26 février 2012
Sagan en héritage


15h15. Nous attendons Denis Westhoff dans le hall de son immeuble du XVIIeme arrondissement. Le voilà juste à l’heure du rendez-vous, revenant d’une ballade avec ses deux chiens dans le froid parisien. L’homme est simple -dans le bon sens du terme- et nous accueille dans son appartement chaleureux, tout en nous vantant son dernier dada, une application iPhone qui permet de faire de magnifiques prises de vue. Car à 49 ans le fils unique de Sagan a délaissé son métier de photographe pour un combat qui lui prend tout son temps. Honorer la mémoire de sa mère. Depuis 2007, il a accepté la succession des œuvres de celle que l’on appelait le « gentil petit monstre », et ce faisant, il doit rembourser ses dettes. En pleine bataille judiciaire avec l’ancien éditeur de Françoise Sagan -Julliard- pour récupérer les droits d’auteur de douze romans écrits par sa mère, Denis Westhoff vient de perdre le procès en première instance. D’une voix douce et posée, il raconte ses difficultés, ses espoirs et le souvenir d’une femme qu’il « ne peut décrire en un mot ».

Comment vivez-vous le fait d’être le fils d’un monstre sacré?

 C’est plutôt très agréable parce que ma mère était quelqu’un de très libre, de très ouvert, d’extrêmement intelligent, elle avait beaucoup d’idées, beaucoup d’humour, d’imagination. Tout ça transparaît à travers ses écrits : ses pièces de théâtre, ses nouvelles. Elle a laissé  l’image d’une femme tolérante, pleine d’humour, très ouverte, amicale et protectrice avec ses amis. Parfois très morale sur certains sujets, et donc moi j’ai « récupéré » tout ça : ses œuvres, son image… Lorsqu’on cite le nom Sagan aujourd’hui, c’est vrai que les portes s’ouvrent… Il y a une sorte de grande bienveillance, beaucoup de sympathie… Les gens ont beaucoup d’égard pour elle, de l’amitié et de la tendresse pour Sagan… Pour l’instant, les choses se sont faites de manière miraculeuse. J’ai eu des ennuis par-dessus la tête d’une manière absolument incroyable… Quand elle est morte, tout le monde me disait « mais tu es fou, tu ne vas pas prendre la succession, c’est trop compliqué, trop d’emmerdements, y a trop de choses impossibles à régler ». Et finalement, en avançant dans cette succession, je me suis aperçu qu’il y a une sorte de providence, de facilité… Cela se règle peut-être d’en haut, c’est peut-être elle qui règle les problèmes les uns après les autres…

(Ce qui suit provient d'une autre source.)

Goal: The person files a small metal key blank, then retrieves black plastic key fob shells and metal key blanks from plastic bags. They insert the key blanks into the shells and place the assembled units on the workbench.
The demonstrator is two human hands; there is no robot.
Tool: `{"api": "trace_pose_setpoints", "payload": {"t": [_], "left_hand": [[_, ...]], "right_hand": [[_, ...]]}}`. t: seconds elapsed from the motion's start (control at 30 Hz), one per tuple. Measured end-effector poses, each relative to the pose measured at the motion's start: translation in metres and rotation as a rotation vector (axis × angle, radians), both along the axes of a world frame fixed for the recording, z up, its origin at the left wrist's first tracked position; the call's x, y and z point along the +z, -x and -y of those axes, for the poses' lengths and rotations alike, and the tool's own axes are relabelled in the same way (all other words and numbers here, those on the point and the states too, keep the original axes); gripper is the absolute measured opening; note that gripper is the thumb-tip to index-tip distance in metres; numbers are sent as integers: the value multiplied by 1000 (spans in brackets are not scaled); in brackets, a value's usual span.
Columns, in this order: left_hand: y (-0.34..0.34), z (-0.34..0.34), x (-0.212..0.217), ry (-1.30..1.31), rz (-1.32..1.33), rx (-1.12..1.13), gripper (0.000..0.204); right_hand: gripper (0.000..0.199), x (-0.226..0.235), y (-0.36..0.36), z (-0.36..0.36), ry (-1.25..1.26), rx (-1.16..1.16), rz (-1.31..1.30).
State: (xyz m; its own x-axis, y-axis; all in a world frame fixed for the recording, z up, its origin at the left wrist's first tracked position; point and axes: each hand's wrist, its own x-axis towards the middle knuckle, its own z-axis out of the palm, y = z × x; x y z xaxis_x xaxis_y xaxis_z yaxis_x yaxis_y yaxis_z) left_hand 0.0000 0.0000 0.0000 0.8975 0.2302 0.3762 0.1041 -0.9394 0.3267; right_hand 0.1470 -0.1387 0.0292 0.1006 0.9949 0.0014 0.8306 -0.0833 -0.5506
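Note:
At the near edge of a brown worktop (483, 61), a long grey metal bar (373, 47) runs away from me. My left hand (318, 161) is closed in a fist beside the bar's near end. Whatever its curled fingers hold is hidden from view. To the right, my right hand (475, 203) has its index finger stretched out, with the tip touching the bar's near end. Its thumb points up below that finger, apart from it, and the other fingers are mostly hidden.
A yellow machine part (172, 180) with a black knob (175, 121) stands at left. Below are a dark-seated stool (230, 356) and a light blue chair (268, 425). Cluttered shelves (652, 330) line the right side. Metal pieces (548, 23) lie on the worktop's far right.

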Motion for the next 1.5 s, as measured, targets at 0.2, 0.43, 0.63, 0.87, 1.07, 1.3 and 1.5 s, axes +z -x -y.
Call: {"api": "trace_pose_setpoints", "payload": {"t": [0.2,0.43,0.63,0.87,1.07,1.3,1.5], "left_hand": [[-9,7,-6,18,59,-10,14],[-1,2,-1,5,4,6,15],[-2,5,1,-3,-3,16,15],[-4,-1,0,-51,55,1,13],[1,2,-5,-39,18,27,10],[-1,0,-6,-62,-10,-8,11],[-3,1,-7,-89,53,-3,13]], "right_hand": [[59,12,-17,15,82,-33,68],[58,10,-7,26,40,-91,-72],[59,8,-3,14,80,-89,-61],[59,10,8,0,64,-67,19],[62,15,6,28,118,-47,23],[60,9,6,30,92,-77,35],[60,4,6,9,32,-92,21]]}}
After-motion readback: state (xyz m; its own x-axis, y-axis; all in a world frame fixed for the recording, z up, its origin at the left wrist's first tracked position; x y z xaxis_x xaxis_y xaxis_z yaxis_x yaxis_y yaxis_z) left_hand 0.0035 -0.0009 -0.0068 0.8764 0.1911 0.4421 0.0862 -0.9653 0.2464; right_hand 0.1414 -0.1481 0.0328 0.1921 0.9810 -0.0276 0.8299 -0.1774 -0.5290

A quel moment vous vous êtes rendu compte que sa succession pourrait être un poids très lourd à porter ?

Je m’en suis pas rendu compte tout de suite. Mais avec l’avocat, dès qu’on ouvrait un nouveau tiroir, on s’apercevait qu’il y avait des choses affreuses dedans. Il nous a donc fallu du temps pour découvrir l’ampleur du massacre. Il nous raconte alors, comment le fisc « piaffait d’impatience car il n’arrivait pas à se décider sur la succession » découvrant en appelant les trésoreries du 6ème, le 7ème, le 13ème arrondissement, et Honfleur qu’il y en avait pour un million d’euros.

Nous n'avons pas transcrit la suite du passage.